▶ **What is expected**: Among the entries below, find the lines that hold the word "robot" and report them.

==== Listed records

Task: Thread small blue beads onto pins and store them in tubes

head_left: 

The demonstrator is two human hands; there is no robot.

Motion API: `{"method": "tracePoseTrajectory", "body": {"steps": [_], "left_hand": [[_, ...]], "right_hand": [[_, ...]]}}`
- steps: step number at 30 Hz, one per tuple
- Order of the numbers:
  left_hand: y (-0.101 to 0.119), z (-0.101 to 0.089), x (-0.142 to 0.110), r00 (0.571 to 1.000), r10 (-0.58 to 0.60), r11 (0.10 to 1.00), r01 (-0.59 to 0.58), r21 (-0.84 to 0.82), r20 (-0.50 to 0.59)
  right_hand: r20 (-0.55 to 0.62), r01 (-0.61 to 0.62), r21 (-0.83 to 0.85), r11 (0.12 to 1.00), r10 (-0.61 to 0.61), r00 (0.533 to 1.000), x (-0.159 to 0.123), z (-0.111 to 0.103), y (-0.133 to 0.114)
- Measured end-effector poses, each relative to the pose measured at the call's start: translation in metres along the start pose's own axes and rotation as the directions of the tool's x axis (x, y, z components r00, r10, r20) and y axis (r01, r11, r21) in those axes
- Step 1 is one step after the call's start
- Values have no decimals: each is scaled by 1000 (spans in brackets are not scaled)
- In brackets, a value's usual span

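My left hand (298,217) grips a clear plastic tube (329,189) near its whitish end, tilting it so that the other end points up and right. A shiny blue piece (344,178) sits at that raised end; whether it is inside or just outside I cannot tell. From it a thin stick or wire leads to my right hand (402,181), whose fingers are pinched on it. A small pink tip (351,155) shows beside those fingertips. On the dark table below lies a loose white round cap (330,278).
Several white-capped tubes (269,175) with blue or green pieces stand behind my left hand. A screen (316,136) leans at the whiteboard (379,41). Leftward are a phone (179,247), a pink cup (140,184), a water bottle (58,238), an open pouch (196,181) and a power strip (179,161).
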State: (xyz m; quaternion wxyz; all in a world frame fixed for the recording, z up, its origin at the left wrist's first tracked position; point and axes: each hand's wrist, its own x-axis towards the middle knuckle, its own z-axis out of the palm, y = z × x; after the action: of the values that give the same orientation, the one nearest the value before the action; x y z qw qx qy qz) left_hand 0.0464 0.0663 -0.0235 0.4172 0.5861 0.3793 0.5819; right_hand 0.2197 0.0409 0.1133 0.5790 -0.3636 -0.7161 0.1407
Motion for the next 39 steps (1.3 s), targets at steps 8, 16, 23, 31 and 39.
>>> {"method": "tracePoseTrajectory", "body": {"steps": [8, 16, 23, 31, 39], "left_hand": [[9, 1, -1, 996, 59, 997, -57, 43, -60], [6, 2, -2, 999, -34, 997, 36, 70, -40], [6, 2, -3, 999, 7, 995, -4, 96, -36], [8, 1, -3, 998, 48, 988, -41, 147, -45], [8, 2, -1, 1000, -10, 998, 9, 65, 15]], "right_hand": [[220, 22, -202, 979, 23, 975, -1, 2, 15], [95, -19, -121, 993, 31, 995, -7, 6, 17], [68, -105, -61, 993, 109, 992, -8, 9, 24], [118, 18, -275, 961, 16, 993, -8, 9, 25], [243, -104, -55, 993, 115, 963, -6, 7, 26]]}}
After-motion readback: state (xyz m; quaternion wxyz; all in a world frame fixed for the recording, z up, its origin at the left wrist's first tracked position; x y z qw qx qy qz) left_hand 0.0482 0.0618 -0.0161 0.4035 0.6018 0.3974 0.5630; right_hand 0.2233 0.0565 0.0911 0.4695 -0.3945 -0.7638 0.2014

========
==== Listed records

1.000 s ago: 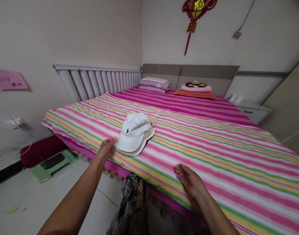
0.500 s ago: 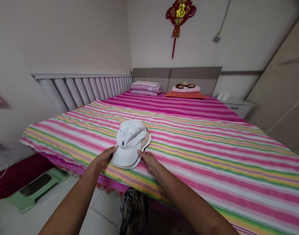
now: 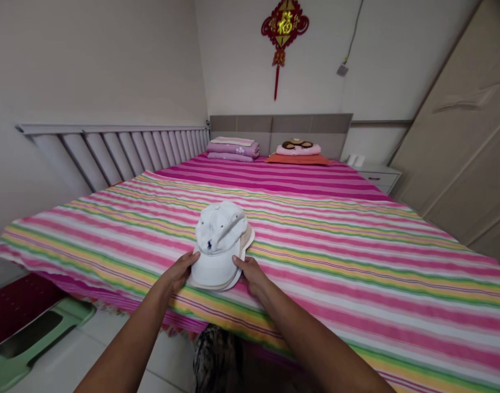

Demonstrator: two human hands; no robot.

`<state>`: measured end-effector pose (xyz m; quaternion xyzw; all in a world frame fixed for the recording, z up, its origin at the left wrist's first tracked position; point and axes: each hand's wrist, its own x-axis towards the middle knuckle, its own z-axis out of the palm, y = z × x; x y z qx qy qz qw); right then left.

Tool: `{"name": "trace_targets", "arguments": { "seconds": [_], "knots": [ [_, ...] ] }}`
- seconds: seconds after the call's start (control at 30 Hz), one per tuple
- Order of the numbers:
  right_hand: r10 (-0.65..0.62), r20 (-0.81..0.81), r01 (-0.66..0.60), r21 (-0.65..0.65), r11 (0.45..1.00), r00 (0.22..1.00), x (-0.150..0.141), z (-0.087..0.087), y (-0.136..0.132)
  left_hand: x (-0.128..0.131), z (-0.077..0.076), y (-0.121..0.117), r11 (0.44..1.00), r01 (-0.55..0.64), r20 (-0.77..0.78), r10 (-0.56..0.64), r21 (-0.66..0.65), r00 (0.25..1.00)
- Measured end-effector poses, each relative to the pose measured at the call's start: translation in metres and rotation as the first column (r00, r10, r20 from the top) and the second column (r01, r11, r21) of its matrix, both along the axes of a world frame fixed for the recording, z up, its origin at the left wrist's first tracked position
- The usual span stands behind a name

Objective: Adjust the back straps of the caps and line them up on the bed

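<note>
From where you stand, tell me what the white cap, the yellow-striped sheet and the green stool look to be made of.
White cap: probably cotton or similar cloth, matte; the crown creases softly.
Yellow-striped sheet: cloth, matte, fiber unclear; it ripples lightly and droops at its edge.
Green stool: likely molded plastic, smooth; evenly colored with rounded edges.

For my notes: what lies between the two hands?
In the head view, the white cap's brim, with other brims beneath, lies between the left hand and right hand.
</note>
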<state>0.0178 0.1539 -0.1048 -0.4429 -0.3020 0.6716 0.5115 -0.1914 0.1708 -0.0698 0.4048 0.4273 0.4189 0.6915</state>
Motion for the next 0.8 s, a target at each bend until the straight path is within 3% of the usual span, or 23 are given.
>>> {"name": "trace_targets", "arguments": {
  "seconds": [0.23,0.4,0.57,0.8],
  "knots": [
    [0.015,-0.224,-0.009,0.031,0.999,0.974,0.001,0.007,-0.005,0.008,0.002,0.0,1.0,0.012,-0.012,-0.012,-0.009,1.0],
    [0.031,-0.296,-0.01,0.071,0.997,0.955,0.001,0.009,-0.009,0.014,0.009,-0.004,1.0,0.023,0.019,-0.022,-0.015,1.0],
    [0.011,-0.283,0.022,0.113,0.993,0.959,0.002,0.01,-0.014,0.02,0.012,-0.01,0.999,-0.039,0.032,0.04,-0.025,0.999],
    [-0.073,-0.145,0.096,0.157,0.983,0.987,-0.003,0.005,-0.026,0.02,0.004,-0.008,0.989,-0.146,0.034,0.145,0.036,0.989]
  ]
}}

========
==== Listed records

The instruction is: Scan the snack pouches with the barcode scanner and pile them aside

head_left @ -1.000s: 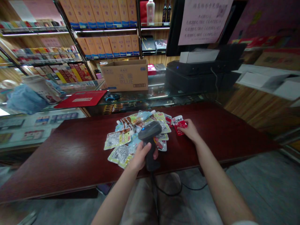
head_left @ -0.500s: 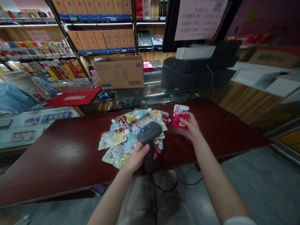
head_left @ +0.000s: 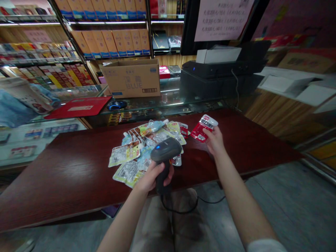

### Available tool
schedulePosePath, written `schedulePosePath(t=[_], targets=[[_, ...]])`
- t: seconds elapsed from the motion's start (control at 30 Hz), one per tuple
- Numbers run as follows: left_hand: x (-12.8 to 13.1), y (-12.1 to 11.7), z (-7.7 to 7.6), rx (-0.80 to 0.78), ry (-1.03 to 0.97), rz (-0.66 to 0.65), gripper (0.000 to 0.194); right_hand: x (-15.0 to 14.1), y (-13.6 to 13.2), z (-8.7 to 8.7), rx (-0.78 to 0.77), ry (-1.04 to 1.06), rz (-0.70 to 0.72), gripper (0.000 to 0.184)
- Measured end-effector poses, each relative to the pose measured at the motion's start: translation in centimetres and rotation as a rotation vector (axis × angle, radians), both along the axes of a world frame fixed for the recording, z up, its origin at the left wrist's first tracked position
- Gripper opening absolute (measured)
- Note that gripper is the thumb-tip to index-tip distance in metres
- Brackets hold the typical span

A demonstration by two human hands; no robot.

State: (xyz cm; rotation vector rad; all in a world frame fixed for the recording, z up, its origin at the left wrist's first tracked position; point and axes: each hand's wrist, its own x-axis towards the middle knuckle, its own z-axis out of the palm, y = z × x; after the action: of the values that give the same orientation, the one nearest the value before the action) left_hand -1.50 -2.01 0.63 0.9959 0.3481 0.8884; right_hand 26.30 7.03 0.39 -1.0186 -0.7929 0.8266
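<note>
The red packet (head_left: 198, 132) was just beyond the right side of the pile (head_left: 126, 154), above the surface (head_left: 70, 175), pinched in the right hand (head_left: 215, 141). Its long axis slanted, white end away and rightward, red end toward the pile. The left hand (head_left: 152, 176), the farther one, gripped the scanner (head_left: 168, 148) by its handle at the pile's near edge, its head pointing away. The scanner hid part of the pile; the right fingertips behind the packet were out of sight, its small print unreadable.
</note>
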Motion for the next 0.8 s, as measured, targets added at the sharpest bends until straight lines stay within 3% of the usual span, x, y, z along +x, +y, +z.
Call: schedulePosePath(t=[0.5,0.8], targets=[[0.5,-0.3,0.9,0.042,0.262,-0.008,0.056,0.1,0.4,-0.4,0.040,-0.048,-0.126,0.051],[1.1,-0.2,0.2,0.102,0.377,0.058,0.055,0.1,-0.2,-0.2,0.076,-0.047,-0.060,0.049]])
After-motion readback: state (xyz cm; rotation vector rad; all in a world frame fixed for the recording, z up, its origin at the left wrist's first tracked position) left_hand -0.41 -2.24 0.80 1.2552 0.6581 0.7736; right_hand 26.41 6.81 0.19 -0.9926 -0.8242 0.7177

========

▶ **Task answer**:
The demonstrator is two human hands; there is no robot.
Demonstrator: two human hands; no robot.
A demonstration by two human hands; no robot.

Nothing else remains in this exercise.